Kennedy Stewart faces challenge gaining Green support for housing initiatives in single-family areas of Vancouver

    1 of 1 2 of 1

      For the first time in a decade, Vancouver's mayor is a tenant rather than a homeowner.

      Kennedy Stewart has some ideas for helping improve life for tenants, which he elaborated on in an interview with the Straight during the election campaign.

      He's already given consideration to the city assembling land by buying single-family homes or duplexes.

      Once this has been completed, he suggested that the city could rezone these properties.

      "Then we can have rental-only that we assemble and we could turn over to a nonprofit," he said.

      That's one method that could help him meet his goal of 25,000 affordable nonmarket rental units in the next decade.

      He also said during the campaign that he supported the Vision Vancouver–controlled council's "Making Room" zoning, which allows duplexes in single-family-zoned areas of Vancouver.

      This mass rezoning covered 52 percent of the city's land area and occurred in the final council meeting before the election.

      This "Making Room" policy was opposed by the only two incumbents who were elected: Green councillor Adriane Carr and NPA councillor Melissa De Genova. It was also opposed by NPA councillors George Affleck and Elizabeth Ball. 

      In addition, the Making Room initiative was vehemently rejected by NPA councillor-elect Colleen Hardwick in a speech she gave before council prior to the vote.

      "The thought that, on your way out, you would even consider approving these sweeping citywide zoning bylaw changes without due process, without proper public consultation, and without community input, is unconscionable," Hardwick told council before the vote. 

      It takes a two-third vote of council to reconsider a policy. If the five NPA councillors-elect come together on this, they will need to secure the support of three other councillors to do this.

      Carr has two Green colleagues elected to council: Pete Fry and Michael Wiebe.

      So theoretically, there could be enough votes around the table for an NPA-Green alliance to undo one of the most significant moves advanced by Mayor Gregor Robertson's party to increase the supply of housing in the city.

      One of the city's most vocal tenant advocates, Jean Swanson, was also elected as the sole COPE member of council.

      In an interview with the Straight during the campaign, she pointed out that it wasn't that long ago—in the 1960s—when tenants weren't even allowed to vote in municipal elections.

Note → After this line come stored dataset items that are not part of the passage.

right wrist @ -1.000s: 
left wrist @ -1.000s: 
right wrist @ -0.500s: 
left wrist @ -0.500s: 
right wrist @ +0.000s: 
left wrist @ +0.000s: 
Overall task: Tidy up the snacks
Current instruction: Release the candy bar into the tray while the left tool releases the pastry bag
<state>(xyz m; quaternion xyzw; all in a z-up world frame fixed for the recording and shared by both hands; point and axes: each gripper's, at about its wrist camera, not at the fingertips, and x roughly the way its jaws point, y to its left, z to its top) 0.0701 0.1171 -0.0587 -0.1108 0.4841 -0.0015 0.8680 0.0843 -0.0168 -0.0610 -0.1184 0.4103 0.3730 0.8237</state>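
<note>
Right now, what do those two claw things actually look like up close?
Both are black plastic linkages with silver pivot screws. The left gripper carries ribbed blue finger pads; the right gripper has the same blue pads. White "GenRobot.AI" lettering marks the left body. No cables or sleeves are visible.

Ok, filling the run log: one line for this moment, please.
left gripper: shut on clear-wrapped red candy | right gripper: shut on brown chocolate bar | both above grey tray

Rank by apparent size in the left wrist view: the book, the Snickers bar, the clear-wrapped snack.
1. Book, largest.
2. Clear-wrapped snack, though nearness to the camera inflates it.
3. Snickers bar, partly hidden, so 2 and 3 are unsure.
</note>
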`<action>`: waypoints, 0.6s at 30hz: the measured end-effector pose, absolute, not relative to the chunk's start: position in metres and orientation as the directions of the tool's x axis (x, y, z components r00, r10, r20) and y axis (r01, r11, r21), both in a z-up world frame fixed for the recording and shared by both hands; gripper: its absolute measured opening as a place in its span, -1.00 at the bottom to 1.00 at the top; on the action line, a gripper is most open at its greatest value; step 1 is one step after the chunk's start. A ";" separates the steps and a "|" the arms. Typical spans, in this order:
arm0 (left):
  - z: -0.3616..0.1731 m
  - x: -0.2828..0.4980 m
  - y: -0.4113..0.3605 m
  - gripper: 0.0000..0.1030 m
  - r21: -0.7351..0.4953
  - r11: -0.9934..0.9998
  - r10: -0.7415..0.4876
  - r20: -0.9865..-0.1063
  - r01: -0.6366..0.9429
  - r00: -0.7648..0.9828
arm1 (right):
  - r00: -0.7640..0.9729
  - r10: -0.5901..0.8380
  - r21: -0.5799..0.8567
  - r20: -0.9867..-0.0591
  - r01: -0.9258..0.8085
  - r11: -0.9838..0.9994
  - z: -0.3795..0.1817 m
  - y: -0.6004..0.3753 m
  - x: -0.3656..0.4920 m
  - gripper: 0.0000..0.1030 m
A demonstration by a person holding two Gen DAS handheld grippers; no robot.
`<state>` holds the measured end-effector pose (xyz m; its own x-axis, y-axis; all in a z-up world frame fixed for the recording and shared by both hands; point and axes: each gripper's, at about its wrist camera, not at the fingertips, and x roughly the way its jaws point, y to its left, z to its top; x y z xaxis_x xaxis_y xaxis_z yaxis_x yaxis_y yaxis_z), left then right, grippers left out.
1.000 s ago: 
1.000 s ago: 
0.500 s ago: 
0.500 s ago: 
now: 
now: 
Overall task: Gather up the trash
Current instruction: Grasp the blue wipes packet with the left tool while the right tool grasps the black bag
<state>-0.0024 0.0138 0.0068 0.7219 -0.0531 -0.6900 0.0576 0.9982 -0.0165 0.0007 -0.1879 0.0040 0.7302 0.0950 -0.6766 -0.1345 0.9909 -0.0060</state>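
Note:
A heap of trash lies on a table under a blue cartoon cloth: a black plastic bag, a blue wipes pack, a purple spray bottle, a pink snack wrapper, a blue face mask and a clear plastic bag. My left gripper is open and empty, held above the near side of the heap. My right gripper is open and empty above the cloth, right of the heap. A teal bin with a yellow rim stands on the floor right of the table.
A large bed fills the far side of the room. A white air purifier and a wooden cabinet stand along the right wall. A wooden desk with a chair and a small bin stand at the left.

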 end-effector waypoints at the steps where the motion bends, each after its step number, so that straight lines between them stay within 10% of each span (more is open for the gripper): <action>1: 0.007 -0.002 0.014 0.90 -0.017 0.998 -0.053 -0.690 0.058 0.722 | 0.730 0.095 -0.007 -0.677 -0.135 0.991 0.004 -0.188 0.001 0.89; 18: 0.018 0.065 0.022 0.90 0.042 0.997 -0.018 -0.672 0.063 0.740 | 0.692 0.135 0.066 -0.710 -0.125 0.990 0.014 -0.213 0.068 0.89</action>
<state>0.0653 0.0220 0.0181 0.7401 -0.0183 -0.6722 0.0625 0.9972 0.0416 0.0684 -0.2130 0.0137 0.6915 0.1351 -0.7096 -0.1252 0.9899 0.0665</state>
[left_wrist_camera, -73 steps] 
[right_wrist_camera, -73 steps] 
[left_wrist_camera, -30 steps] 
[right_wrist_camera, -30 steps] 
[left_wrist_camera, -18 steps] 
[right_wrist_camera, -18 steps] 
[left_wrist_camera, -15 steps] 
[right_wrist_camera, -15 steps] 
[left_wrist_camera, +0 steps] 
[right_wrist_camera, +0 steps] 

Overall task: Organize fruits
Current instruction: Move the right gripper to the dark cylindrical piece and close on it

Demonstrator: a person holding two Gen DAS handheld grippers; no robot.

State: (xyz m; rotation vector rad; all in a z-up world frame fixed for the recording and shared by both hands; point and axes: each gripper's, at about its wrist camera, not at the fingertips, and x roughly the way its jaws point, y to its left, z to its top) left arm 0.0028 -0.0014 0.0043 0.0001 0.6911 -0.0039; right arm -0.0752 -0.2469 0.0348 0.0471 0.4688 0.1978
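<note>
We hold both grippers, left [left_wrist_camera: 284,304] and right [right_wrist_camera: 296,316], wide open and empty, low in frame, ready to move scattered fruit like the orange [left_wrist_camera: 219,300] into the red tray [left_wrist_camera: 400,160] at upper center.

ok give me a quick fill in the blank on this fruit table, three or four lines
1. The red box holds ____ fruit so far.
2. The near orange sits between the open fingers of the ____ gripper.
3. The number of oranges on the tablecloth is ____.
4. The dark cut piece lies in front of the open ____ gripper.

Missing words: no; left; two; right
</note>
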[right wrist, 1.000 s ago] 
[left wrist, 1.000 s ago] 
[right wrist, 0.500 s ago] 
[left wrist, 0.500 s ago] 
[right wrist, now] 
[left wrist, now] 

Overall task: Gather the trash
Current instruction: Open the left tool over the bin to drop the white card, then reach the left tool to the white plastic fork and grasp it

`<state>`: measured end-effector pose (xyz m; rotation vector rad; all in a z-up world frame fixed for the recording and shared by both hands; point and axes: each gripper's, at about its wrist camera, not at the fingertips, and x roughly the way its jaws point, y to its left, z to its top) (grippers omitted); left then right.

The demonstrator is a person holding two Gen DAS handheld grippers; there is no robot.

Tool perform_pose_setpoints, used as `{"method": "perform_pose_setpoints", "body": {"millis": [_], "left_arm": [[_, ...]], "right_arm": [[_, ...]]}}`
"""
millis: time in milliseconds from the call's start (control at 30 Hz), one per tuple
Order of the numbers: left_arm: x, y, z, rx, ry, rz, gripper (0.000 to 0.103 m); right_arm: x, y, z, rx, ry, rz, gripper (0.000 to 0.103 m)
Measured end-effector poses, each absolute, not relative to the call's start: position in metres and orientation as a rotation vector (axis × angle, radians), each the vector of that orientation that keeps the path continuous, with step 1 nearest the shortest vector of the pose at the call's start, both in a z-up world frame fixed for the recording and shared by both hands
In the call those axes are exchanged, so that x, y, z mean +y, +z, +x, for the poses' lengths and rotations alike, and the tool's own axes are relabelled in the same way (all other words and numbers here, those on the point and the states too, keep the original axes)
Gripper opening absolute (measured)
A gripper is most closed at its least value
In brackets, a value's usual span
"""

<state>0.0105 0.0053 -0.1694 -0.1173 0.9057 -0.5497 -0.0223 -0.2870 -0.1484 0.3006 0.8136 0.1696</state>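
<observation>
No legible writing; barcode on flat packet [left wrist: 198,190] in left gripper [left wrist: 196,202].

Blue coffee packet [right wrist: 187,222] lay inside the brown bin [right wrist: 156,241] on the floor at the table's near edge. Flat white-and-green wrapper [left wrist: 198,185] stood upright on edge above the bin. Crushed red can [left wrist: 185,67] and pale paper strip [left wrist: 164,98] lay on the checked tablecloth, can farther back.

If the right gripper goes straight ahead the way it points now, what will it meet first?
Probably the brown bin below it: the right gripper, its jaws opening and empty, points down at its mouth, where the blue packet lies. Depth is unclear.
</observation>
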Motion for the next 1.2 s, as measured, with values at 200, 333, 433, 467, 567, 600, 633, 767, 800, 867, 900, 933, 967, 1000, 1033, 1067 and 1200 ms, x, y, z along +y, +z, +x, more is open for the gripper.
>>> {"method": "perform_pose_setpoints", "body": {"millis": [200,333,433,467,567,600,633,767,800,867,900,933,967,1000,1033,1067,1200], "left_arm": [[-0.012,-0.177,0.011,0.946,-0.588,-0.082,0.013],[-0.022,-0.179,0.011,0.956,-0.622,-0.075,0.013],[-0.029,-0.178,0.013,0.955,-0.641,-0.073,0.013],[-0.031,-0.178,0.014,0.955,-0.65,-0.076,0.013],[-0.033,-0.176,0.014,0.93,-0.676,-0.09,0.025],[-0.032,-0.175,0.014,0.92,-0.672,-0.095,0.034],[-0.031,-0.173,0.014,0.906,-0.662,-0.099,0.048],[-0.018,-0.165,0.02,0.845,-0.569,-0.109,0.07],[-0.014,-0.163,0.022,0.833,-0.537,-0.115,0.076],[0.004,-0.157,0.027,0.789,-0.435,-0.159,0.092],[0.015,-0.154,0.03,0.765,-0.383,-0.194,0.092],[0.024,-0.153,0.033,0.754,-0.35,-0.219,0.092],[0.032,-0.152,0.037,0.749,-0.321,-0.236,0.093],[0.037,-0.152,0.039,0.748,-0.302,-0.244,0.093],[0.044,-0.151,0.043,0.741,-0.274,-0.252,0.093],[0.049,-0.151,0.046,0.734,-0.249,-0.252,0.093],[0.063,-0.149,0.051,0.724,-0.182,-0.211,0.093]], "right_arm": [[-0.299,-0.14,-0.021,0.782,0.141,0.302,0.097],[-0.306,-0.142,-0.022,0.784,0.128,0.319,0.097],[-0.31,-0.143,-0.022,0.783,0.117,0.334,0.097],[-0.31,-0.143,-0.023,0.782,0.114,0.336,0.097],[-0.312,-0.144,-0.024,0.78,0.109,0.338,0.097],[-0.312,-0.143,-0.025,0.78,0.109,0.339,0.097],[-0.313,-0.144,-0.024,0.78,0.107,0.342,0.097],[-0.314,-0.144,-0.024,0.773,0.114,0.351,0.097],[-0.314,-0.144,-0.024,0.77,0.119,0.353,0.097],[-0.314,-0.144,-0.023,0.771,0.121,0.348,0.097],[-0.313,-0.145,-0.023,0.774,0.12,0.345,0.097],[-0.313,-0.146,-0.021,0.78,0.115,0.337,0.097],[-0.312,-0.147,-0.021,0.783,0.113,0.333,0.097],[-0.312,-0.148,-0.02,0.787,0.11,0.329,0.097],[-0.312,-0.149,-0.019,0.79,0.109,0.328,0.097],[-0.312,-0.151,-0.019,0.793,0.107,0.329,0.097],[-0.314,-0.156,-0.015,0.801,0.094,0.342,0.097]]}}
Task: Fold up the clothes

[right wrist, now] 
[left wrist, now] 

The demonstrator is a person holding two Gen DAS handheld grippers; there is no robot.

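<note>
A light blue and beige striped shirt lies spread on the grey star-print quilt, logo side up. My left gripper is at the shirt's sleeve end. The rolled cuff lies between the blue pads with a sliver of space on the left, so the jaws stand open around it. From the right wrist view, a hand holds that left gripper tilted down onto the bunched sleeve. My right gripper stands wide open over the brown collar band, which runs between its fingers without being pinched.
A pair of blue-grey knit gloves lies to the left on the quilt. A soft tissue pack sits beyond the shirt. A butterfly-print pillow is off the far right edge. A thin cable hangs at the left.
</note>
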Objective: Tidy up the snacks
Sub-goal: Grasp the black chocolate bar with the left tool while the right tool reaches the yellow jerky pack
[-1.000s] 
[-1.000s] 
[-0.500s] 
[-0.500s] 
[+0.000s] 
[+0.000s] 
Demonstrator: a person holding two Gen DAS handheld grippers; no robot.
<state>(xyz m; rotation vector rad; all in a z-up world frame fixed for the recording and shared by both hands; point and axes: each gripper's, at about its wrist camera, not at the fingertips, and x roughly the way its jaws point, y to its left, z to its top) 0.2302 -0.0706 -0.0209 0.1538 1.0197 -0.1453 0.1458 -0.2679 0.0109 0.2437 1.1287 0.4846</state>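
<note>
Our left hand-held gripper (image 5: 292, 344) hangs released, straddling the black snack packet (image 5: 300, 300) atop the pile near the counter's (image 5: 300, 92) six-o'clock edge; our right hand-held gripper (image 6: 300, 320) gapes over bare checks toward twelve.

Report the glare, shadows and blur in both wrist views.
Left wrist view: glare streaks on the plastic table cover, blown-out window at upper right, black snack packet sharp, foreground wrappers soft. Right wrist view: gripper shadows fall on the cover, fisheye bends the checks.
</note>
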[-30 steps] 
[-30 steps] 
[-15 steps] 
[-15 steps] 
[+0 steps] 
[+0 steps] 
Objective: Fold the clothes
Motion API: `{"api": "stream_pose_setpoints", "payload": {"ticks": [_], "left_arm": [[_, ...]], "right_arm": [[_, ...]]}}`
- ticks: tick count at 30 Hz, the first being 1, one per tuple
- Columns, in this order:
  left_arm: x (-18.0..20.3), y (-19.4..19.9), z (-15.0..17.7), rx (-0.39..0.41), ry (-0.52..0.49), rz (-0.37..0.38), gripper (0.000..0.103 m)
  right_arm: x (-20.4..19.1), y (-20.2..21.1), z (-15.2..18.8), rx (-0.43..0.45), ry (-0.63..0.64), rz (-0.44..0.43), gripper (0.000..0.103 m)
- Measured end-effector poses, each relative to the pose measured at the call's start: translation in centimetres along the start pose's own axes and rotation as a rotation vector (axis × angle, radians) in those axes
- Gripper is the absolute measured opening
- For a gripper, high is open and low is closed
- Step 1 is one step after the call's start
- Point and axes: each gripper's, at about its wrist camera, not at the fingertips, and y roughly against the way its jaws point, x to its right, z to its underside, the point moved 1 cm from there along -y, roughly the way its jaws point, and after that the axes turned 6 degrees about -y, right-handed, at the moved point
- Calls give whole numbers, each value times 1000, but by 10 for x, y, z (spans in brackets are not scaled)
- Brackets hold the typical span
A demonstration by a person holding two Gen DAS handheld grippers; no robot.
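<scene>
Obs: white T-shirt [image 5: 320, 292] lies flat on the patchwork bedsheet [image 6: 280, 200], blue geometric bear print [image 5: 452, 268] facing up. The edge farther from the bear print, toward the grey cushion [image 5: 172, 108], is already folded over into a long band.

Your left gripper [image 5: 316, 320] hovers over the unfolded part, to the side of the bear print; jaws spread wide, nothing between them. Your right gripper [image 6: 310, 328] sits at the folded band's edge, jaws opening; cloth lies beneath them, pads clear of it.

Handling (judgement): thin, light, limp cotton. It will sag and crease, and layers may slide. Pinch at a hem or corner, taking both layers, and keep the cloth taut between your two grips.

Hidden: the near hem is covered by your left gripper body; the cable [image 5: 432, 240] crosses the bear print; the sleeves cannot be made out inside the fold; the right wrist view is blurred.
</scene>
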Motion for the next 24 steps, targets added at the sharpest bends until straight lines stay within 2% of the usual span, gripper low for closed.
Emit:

      She wants renters to receive more respect at Vancouver City Hall.

      "I think a lot of that feeling toward renters is still kind of embedded in the bureaucracy and the politics of the city—where renters are seen as somehow less than owners," Swanson said at the time. "We have to change that."

      There's a perception in the media that Swanson might prove to be the most difficult councillor for Stewart to work with, given her long history of activism.

      At the same time, however, Swanson has remained close to former NDP MP Libby Davies for decades—and Davies is a mentor and adviser to Stewart.

      And both Stewart and Swanson are tenants.

      It's conceivable that the most pitched battles at the council chamber could turn out to be between those who favour increasing the supply of housing in single-family areas and those who oppose this.

      On this front, Swanson would likely be an ally of Stewart's, particularly if it involved the city buying houses with the view of creating nonprofit rental housing.

      When it comes to any attempt to overturn Making Room, the Greens will hold the swing votes.

      To date, with Carr as their sole representative, the Greens have been most inclined to side with neighbourhood associations opposed to new developments.

      The public and the media like to view Vancouver politics through the lens of whether a party is "progressive"—i.e. Greens, OneCity, and COPE—or "conservative", i.e. the NPA. I'm guilty of doing this myself from time to time.

      The reality is that there are different political schisms with regard to housing.

      The Greens and the NPA have been "preservationist" with regard to single-family neighbourhoods.

      COPE has been "preservationist" about retaining single-room occupancy hotels and development sites for social housing in the Downtown Eastside. 

      And OneCity and Stewart have been more bullish about increasing housing choices in areas zoned for single-family homes.

      COPE would be thrilled to see publicly owned nonprofit, affordable rental housing built in areas like Dunbar and West Point Grey.

      OneCity, Stewart, Swanson, and the Greens are all "preservationist" concerning purpose-built rental housing across the city. 

      Maybe it's time we came up with new labels to describe the ideological dispositions of the various members of Vancouver city council.